**DIRECTIONS FOR THIS TASK:** Each line from the first down to the one containing "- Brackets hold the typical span" should be returned exactly as it appears below.

**PROVIDED RECORDS:**
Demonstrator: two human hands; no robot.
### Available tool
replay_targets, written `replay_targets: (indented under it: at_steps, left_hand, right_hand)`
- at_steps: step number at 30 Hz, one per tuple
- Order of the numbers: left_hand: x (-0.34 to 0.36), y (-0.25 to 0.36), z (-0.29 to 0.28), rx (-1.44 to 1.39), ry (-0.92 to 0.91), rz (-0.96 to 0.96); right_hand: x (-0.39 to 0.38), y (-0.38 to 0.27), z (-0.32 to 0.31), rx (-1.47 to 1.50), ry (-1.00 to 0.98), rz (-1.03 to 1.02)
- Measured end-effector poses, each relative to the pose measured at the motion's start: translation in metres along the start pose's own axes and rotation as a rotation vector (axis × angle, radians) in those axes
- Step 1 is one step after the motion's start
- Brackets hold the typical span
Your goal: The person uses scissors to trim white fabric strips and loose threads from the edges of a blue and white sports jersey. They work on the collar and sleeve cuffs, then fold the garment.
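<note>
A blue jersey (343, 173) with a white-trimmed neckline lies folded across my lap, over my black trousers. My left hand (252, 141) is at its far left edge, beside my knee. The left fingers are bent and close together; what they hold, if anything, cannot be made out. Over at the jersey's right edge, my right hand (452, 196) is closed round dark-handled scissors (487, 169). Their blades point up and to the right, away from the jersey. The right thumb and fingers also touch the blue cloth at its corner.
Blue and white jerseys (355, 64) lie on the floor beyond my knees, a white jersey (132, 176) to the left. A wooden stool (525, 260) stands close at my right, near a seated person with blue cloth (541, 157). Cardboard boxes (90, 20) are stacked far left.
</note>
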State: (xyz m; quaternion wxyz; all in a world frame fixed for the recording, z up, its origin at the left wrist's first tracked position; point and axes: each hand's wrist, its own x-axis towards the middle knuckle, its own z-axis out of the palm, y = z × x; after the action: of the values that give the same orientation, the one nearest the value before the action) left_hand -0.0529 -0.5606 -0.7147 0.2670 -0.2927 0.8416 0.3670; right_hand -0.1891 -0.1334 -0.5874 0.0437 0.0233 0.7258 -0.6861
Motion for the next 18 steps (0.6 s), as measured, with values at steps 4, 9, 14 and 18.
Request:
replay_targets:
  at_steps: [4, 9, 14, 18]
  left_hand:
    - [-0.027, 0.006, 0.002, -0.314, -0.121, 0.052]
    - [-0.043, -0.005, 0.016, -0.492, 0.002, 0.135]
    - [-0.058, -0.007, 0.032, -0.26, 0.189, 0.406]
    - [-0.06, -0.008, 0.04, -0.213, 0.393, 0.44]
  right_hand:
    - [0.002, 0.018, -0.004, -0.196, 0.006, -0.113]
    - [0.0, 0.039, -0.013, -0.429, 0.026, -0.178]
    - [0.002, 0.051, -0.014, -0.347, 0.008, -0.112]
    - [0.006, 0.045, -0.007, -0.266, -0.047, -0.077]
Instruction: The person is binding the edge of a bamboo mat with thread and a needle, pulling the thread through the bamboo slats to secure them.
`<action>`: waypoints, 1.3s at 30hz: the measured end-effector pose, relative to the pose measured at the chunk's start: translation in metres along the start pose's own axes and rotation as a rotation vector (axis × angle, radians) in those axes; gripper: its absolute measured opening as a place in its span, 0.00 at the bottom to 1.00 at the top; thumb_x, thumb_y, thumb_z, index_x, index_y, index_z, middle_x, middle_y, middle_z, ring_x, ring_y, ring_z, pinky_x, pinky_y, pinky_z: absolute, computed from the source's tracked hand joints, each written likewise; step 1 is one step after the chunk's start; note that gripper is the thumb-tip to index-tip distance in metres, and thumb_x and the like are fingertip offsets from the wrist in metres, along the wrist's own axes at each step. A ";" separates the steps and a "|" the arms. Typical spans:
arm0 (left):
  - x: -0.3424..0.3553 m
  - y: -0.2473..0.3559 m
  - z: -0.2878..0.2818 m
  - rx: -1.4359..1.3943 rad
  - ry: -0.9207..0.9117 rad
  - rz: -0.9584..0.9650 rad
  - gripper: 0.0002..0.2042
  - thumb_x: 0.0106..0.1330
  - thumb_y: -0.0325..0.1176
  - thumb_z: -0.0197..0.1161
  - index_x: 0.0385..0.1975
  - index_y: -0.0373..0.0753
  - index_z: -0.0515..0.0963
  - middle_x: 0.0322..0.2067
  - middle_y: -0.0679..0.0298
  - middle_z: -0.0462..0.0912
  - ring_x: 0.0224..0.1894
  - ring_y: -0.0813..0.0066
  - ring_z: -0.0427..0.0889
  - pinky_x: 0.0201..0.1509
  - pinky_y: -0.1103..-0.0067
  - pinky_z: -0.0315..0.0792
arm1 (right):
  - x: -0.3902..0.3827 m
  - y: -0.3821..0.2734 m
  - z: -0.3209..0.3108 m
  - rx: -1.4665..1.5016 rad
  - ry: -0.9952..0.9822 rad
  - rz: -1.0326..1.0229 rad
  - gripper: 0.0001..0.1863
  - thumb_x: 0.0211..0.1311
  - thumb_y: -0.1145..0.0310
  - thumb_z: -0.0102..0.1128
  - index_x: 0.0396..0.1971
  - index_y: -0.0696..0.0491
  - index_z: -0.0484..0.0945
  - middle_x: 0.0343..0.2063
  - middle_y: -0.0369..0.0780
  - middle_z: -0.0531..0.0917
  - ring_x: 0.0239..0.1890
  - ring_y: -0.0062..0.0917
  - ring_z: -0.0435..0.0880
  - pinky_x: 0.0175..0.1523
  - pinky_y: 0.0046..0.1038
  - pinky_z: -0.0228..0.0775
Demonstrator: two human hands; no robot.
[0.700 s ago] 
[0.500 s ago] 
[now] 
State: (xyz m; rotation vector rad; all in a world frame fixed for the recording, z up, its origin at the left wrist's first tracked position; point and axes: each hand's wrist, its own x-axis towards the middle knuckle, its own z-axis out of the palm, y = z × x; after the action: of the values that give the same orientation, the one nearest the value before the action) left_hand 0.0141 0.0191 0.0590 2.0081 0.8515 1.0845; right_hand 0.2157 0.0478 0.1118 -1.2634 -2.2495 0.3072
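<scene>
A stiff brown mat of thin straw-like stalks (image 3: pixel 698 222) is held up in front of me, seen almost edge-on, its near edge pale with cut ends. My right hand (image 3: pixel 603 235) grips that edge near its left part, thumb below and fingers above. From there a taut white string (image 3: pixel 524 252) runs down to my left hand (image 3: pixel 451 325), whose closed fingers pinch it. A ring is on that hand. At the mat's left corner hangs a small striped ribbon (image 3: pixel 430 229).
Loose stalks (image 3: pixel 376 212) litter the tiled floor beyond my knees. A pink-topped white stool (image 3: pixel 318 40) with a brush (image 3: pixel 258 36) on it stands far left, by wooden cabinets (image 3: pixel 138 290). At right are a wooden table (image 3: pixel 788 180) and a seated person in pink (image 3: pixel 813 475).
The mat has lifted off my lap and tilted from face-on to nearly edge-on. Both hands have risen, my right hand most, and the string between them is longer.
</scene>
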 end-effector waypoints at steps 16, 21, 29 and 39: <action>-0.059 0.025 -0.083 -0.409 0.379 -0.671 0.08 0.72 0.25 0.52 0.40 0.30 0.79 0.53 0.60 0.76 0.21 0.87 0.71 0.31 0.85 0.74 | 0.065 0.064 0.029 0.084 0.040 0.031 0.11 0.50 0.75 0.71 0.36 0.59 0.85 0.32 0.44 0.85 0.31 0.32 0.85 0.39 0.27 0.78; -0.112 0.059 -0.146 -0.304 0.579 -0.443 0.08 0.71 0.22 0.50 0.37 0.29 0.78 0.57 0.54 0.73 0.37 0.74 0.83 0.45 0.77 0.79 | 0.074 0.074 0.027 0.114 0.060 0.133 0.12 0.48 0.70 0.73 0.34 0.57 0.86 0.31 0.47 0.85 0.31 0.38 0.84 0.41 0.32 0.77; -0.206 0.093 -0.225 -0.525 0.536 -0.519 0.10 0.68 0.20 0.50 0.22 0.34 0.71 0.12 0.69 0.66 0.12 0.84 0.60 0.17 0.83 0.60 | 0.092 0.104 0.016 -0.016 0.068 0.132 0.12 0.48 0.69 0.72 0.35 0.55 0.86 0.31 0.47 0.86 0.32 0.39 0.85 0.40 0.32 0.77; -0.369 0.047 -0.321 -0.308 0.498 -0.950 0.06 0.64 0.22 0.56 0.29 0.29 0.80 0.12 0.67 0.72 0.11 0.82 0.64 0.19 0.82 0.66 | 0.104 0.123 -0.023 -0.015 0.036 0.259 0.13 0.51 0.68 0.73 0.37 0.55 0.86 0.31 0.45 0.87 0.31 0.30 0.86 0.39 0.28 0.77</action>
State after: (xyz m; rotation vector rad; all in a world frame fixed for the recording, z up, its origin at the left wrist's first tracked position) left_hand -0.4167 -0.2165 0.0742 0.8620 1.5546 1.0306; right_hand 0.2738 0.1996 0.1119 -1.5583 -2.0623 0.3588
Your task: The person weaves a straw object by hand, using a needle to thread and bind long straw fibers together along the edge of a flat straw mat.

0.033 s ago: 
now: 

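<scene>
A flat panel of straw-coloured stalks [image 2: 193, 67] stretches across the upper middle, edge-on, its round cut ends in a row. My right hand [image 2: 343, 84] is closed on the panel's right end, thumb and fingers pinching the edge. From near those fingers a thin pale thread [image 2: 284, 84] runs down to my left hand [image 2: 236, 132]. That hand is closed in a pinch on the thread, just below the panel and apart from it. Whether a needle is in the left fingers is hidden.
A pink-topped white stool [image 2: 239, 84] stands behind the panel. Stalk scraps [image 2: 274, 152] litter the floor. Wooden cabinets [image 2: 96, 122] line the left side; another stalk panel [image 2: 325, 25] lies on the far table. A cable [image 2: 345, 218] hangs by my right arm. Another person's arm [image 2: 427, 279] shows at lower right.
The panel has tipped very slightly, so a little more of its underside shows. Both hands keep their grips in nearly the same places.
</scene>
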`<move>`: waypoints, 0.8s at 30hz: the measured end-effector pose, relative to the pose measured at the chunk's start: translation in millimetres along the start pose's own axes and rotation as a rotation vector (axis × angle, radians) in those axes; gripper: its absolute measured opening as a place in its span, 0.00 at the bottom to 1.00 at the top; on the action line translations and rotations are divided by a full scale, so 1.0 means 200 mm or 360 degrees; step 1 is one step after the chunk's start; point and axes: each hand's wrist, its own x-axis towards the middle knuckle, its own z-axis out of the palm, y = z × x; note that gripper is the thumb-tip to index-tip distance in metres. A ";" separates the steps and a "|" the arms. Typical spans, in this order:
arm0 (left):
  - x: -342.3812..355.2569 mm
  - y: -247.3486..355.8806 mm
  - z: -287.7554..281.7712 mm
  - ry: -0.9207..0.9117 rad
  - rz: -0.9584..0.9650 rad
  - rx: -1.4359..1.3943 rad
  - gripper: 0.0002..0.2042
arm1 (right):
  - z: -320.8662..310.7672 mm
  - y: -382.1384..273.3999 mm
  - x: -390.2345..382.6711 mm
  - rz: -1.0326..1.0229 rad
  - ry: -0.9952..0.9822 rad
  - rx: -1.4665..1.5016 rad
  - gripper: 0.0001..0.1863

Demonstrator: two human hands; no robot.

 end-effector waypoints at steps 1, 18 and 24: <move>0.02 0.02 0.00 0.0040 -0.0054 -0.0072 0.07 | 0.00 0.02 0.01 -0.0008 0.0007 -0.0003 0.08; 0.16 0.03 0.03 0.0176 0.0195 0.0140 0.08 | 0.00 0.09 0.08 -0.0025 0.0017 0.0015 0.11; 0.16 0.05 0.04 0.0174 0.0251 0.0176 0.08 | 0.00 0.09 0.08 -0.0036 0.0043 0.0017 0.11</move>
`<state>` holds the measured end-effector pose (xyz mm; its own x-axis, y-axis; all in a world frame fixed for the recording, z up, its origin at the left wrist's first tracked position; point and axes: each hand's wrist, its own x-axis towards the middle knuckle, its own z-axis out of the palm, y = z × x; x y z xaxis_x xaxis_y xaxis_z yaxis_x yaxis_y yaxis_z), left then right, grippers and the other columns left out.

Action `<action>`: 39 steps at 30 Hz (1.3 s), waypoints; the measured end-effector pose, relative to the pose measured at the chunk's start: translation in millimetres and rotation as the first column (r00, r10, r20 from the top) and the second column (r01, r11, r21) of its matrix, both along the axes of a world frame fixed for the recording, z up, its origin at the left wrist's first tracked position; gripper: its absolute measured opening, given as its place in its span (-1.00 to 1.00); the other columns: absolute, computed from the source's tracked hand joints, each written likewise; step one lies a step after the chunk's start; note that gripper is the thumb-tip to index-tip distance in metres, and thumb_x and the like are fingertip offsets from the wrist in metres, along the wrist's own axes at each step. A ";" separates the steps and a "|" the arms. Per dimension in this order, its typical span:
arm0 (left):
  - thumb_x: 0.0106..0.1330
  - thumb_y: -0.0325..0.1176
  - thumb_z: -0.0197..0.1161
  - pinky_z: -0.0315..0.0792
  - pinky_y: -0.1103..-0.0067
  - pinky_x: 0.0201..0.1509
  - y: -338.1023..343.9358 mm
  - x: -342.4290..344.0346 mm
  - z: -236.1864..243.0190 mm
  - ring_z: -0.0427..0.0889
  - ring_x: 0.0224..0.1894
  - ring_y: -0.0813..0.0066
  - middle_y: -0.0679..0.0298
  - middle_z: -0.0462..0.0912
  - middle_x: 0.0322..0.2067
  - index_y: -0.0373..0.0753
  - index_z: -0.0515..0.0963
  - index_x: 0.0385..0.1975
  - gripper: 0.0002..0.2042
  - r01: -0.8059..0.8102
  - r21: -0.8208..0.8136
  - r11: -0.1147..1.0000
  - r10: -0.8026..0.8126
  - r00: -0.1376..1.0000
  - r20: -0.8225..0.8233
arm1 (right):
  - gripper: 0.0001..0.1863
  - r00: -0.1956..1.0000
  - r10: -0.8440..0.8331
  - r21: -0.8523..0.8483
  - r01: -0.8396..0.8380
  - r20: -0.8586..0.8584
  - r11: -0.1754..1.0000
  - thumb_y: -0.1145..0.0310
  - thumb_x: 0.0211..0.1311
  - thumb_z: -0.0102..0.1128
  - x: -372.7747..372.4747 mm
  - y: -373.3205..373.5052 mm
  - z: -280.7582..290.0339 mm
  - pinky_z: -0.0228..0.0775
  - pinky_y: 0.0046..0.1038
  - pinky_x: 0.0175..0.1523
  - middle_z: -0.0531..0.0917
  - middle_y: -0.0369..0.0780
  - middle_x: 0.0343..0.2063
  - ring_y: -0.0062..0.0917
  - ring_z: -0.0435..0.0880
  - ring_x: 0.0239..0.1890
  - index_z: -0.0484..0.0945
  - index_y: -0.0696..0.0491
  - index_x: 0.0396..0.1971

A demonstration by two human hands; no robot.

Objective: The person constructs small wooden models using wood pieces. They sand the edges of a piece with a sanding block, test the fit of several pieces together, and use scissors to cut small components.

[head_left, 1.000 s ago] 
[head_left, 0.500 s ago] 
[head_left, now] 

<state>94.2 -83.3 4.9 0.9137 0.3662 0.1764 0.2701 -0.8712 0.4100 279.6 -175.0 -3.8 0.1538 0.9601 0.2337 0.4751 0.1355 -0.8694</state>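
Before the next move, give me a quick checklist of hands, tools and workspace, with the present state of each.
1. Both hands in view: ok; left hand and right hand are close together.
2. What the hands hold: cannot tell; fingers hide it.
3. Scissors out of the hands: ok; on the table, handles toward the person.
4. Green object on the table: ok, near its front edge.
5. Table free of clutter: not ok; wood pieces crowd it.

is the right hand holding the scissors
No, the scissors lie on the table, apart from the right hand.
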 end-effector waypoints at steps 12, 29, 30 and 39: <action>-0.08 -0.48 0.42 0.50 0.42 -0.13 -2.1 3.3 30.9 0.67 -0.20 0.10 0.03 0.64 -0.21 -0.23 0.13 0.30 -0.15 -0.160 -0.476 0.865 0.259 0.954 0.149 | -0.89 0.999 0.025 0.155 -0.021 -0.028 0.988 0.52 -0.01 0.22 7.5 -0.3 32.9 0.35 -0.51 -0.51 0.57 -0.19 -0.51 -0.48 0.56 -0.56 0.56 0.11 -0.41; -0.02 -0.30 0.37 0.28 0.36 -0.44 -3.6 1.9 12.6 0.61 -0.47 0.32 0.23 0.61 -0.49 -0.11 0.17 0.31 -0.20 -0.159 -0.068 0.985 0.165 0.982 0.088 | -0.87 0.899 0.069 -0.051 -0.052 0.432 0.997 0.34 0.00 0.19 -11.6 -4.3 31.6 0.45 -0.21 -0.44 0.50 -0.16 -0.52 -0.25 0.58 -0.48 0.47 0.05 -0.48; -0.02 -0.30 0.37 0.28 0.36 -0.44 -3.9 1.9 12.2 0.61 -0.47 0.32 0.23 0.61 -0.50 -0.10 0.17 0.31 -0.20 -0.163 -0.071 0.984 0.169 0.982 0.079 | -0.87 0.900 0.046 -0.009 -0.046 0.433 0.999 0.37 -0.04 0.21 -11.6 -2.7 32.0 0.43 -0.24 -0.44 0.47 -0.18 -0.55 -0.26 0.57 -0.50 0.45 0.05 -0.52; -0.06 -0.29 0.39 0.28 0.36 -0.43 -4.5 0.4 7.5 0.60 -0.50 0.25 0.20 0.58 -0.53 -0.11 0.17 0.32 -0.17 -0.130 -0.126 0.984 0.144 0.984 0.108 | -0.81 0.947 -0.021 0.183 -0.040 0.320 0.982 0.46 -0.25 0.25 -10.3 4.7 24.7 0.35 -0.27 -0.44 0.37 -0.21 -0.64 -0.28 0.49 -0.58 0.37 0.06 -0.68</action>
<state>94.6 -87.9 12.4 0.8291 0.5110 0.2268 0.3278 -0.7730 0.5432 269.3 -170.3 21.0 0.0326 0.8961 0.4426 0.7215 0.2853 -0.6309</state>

**EXERCISE OUTPUT:**
Demonstrator: two human hands; no robot.
### Available tool
replay_targets, written `replay_targets: (indented under it: at_steps, left_hand, right_hand)`
- at_steps: step number at 30 Hz, one per tuple
- Order of the numbers: left_hand: x (-0.34 to 0.36), y (-0.25 to 0.36), z (-0.29 to 0.28), rx (-1.44 to 1.39), ry (-0.92 to 0.91), rz (-0.96 to 0.96); right_hand: x (-0.39 to 0.38), y (-0.38 to 0.27), z (-0.32 to 0.31), rx (-1.47 to 1.50), ry (-1.00 to 0.98), rz (-1.03 to 1.02)
- Measured end-effector poses, each relative to the pose measured at the motion's start: translation in metres along the start pose's own axes and rotation as a rotation vector (axis × angle, radians) in those axes
- Step 1 is one step after the motion's start
- Brackets hold the typical span

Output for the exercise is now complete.